L’appuntamento è fissato per sabato 18 aprile alle ore 11.00 in Piazza Matteotti per la collocazione del memoriale. L’evento sarà accompagnato dalla musica di Stefano Tosi e dalla partecipazione dei familiari di Buzzi, che insieme alla cittadinanza renderanno omaggio al gaviratese vittima della deportazione.

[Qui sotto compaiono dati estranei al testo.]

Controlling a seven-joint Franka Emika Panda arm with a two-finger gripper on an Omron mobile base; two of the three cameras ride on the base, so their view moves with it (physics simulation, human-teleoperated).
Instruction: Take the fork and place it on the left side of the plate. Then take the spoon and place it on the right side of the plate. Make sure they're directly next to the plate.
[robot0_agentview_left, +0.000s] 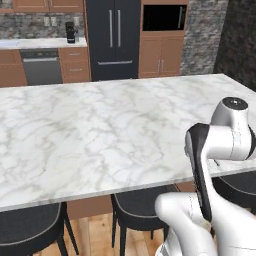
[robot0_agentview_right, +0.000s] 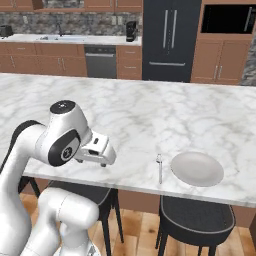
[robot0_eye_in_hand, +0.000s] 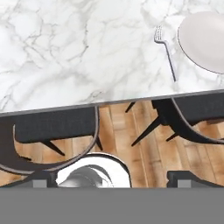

Il rilievo dell’iniziativa è testimoniato dall’invito delle massime cariche istituzionali del territorio: il Prefetto Salvatore Rosario Pasquariello, il presidente della Provincia Marco Magrini e il dirigente scolastico provinciale Giuseppe Carcano.
Ad approfondire il significato della mattinata e il contesto storico dei tragici fatti del secolo scorso saranno gli interventi del Sindaco di Gavirate Massimo Parola, della Presidente provinciale dell’Anpi Ester Maria De Tomasi e di Cesare Sgherbini, alla guida della sezione Anpi di Gavirate-Besozzo, oltre al contributo dello storico Giancarlo Restelli che aiuterà i presenti a ripercorrere i passi di Dante Buzzi e l’importanza di mantenere vivo il presidio della memoria collettiva proprio attraverso i luoghi quotidiani della nostra provincia.